With these changes to our campus I think we can do a lot to help those who protect us:

1) A free cape and lycra drycleaning service. That stuff is just so difficult, and who has time to handwash between 3000 word essays and thwarting Dr. Doom on a fortnightly basis?
2) A free drop-in service at the SRC for Superheroes experiencing difficulty. Areas of specialty would be crises of dual identity, time travel rehabilitation service and how to tell your romantic interest about your secret identity.
3) Hug a superhero day. This would be the key event of 'Superhero week' featuring a masquerade party at Manning Bar and cultural events such as poetry slams and photography exhibitions.
4) Designated parking spaces for superjets, waveriders and batmobiles. Parking on campus is bad enough without having to worry about taking up 46 spaces because you souped up your afterburner on the weekend.
5) Special consideration clauses for emergencies such as impending asteroid collisions, arch-nemesis re-emergences, falling planes and pretty women and men hanging out windows.
6) Adjustable seats in lecture theatres for those larger superheroes among us, or those prone to bouts of metamorphosis during emotional outbursts.
7) Creation of the Superhero society. I would propose SUSS (Sydney Uni Superhero Society) as the name. Applications for the first president would be negotiable.
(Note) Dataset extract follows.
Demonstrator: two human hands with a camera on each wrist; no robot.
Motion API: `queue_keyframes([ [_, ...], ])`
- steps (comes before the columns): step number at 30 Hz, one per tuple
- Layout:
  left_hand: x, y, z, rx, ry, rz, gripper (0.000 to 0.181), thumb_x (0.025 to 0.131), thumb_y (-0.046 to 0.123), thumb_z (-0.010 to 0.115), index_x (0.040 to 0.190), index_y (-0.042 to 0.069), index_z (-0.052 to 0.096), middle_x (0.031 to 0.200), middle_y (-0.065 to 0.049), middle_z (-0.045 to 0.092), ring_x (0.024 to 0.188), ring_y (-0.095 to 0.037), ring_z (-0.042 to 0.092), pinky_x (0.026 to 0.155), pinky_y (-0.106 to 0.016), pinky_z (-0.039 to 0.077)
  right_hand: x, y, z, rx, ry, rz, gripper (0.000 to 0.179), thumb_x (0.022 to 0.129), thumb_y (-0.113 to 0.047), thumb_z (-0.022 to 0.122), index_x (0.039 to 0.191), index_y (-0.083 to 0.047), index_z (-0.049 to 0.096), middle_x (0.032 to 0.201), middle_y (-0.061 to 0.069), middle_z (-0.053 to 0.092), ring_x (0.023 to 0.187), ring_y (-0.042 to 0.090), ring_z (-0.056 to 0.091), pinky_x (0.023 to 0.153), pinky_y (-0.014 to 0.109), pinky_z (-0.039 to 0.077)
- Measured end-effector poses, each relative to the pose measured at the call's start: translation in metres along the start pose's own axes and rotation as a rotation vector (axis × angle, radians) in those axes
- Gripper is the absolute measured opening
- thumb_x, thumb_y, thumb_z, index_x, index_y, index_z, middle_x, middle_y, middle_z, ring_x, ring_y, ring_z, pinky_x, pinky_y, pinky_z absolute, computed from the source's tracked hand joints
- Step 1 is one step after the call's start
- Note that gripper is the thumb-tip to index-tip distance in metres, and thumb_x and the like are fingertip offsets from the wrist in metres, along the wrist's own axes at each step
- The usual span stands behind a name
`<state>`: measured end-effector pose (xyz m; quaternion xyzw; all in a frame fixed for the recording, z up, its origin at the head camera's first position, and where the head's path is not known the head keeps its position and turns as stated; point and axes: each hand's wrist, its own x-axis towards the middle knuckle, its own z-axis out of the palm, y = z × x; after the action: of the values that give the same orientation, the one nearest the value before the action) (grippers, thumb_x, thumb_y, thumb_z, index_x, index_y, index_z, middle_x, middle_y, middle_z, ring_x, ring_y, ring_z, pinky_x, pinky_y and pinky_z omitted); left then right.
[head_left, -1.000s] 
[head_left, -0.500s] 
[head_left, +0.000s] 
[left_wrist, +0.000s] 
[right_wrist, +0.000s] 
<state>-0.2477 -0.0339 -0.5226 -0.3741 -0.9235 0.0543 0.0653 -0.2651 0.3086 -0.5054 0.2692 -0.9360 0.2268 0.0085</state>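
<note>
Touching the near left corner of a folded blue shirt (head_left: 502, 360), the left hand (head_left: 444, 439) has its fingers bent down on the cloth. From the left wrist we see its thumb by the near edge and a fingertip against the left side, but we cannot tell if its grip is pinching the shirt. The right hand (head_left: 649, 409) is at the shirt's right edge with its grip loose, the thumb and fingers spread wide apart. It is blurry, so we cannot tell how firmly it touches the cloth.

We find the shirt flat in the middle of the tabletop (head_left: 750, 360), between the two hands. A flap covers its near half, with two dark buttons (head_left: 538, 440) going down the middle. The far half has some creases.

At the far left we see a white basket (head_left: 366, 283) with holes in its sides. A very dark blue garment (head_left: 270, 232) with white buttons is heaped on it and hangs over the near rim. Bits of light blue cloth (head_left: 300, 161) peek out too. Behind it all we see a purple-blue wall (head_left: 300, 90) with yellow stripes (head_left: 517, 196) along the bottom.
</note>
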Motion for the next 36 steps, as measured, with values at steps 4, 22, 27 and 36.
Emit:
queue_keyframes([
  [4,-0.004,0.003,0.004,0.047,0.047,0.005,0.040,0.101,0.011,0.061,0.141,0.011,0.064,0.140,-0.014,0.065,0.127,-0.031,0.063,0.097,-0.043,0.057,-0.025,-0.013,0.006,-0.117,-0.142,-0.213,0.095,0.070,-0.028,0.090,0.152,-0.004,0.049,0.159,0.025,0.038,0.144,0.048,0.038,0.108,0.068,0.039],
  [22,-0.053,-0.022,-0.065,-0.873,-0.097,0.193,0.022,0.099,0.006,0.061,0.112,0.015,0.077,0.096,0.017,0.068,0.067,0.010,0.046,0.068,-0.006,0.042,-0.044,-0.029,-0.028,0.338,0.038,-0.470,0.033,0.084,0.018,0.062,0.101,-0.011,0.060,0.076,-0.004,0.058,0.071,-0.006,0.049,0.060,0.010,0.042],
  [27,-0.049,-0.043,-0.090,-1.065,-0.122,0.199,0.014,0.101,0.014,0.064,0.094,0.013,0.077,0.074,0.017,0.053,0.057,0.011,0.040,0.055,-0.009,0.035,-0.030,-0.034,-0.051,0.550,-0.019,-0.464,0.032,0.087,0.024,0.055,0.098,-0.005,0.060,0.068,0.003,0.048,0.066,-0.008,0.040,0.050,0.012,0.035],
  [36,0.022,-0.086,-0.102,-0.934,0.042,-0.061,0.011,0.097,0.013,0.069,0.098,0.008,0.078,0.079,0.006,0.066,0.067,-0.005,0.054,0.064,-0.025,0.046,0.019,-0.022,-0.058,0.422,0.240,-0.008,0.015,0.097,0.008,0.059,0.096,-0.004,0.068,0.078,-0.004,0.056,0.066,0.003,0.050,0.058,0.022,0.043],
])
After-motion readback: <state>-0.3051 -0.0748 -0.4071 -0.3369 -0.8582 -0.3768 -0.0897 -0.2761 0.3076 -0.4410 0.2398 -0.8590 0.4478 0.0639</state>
If you feel as passionately about this cause then I would love to hear from you. If you have any ideas about how we can assist our super friends among us, just post a comment below.

Comments

Bring it on, I say! I should link this post to my "Unrequited Crushes" post. I can quickly see Superheroes, be the fourth category of campus personality who everyone will have a crush on at one point in their life.

How would they choose the president of SUSS, Tim? I mean...they're all superheroes. They'd all have pretty good CVs, I'd imagine. Lots of comumunity involvement, charity work, rescue missions, successful attempts to avoid armaggedon...the usual stuff. So....I think SUSS would have a problem there.

Well, yes, that would be a problem, but all good societies have internal conflict. I for one would be very iterested to see the presidential campaigns of people who can emit blasts of energy from their eyes or have super strength. It's super powered democracy really.

Don't forget that the loser can always have the vice president position. Or the treasurer. or social secretary for that matter.

I can also see plenty of new employment for engineers out there. there appears to be alot of work needed to 'upgrade' our campus to faciliate the heros. suggestions i propose:
point 4) due to limited space we might need to get a multi-level carpark in, although they're apparently "ugly" according to architects. based on the tragic concrete turnout of the seymour centre carpark, i say we get less C3A concrete when we build this one.
point 6)i can see mechatronics having fun with one. but simply adjustable seats just does not have enough features to challenge the engineer. i say, we have a seat booster to aid initial force on take off, some kind of glass sheild thing so they can get into their supersuit 'in privacy', an automated system that allows an instant sms to be sent to their friends to take notes for them on take up and some kind of laundry chute to transport their bag into a safe place so no one steals their ipod.

if we realise things suck the first time around, we'll hand out pink UoS evaluation forms one semester following completion of construction and then improve on designs from there.